Description of the task >> The full listing is to be written out again, unchanged.

■ ■ ■ ■ ■

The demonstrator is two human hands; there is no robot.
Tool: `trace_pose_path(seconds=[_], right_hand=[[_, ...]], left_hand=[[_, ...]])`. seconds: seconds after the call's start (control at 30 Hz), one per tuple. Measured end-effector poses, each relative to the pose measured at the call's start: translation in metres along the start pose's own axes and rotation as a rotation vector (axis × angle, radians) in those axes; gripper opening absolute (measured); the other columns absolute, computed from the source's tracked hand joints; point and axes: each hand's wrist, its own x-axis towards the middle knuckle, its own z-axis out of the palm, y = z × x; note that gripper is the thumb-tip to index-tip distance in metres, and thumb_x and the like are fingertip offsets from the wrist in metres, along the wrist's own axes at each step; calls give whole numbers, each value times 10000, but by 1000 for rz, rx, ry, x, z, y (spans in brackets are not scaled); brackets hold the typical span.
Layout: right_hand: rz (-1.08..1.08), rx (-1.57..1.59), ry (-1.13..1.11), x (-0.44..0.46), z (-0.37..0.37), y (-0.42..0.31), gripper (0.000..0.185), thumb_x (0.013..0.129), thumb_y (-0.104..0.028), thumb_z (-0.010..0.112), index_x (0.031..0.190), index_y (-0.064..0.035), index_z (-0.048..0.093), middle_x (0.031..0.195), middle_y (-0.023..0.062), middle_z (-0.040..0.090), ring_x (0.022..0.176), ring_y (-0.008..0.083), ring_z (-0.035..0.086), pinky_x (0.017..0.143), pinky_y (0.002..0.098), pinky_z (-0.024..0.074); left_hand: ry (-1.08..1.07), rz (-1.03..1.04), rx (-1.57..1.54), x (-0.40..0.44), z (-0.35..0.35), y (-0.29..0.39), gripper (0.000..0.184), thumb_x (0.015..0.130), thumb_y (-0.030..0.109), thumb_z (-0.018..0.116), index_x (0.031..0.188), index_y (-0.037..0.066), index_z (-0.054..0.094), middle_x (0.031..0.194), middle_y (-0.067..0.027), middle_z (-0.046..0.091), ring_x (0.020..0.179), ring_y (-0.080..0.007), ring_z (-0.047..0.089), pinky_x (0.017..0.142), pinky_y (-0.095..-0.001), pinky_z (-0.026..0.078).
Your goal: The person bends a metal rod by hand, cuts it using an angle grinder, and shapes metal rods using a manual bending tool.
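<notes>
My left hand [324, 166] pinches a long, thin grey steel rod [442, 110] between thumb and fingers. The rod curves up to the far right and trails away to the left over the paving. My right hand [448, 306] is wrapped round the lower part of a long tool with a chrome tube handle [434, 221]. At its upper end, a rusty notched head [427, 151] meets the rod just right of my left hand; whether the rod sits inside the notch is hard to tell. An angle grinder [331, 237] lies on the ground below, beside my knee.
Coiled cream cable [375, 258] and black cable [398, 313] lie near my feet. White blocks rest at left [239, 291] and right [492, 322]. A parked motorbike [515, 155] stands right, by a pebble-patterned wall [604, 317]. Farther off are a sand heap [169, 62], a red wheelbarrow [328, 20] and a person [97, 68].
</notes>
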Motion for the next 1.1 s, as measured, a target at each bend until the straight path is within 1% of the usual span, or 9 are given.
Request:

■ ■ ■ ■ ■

Response to the task >>
The demonstrator is two human hands; there is no robot.
Tool: `trace_pose_path(seconds=[_], right_hand=[[_, ...]], left_hand=[[_, ...]])`. seconds: seconds after the call's start (control at 30 Hz), one per tuple. Measured end-effector poses, each relative to the pose measured at the call's start: translation in metres along the start pose's own axes and rotation as a rotation vector (axis × angle, radians) in those axes; gripper opening absolute (measured); the other columns absolute, computed from the source's tracked hand joints; point and axes: each hand's wrist, its own x-axis towards the middle knuckle, its own z-axis out of the palm, y = z × x; note that gripper is the thumb-tip to index-tip distance in metres, and thumb_x and the like are fingertip offsets from the wrist in metres, along the wrist's own axes at each step; calls give whole numbers, each value times 10000, but by 1000 for rz, rx, ry, x, z, y (spans in brackets are not scaled); brackets hold the typical span.
Layout: right_hand: rz (-1.08..1.08), rx (-1.57..1.59), ry (-1.13..1.11), x (-0.44..0.46), z (-0.37..0.37), y (-0.42..0.31), gripper (0.000..0.185), thumb_x (0.013..0.129), thumb_y (-0.104..0.028), thumb_z (-0.010..0.112), index_x (0.031..0.190), index_y (-0.064..0.035), index_z (-0.048..0.093), middle_x (0.031..0.195), middle_y (-0.023..0.062), middle_z (-0.040..0.090), ring_x (0.022..0.176), ring_y (-0.008..0.083), ring_z (-0.035..0.086), pinky_x (0.017..0.143), pinky_y (0.002..0.098), pinky_z (-0.024..0.074); left_hand: ry (-1.08..1.07), rz (-1.03..1.04), rx (-1.57..1.54), x (-0.40..0.44), z (-0.35..0.35), y (-0.29..0.39), gripper (0.000..0.184), thumb_x (0.015..0.130), thumb_y (-0.030..0.109), thumb_z (-0.018..0.116), index_x (0.031..0.188), index_y (-0.037..0.066), index_z (-0.054..0.094), middle_x (0.031..0.194), middle_y (-0.067..0.027), middle_z (-0.046..0.091), ring_x (0.020..0.179), ring_y (-0.080..0.007), ring_z (-0.047..0.089), pinky_x (0.017..0.142), pinky_y (-0.095..-0.001), pinky_z (-0.026..0.078).
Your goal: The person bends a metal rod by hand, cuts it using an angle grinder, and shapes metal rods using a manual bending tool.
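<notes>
My left hand [324, 166] pinches a long, thin grey steel rod [442, 110] between thumb and fingers. The rod curves up to the far right and trails away to the left over the paving. My right hand [448, 306] is wrapped round the lower part of a long tool with a chrome tube handle [434, 221]. At its upper end, a rusty notched head [427, 151] meets the rod just right of my left hand; whether the rod sits inside the notch is hard to tell. An angle grinder [331, 237] lies on the ground below, beside my knee.
Coiled cream cable [375, 258] and black cable [398, 313] lie near my feet. White blocks rest at left [239, 291] and right [492, 322]. A parked motorbike [515, 155] stands right, by a pebble-patterned wall [604, 317]. Farther off are a sand heap [169, 62], a red wheelbarrow [328, 20] and a person [97, 68].
</notes>
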Motion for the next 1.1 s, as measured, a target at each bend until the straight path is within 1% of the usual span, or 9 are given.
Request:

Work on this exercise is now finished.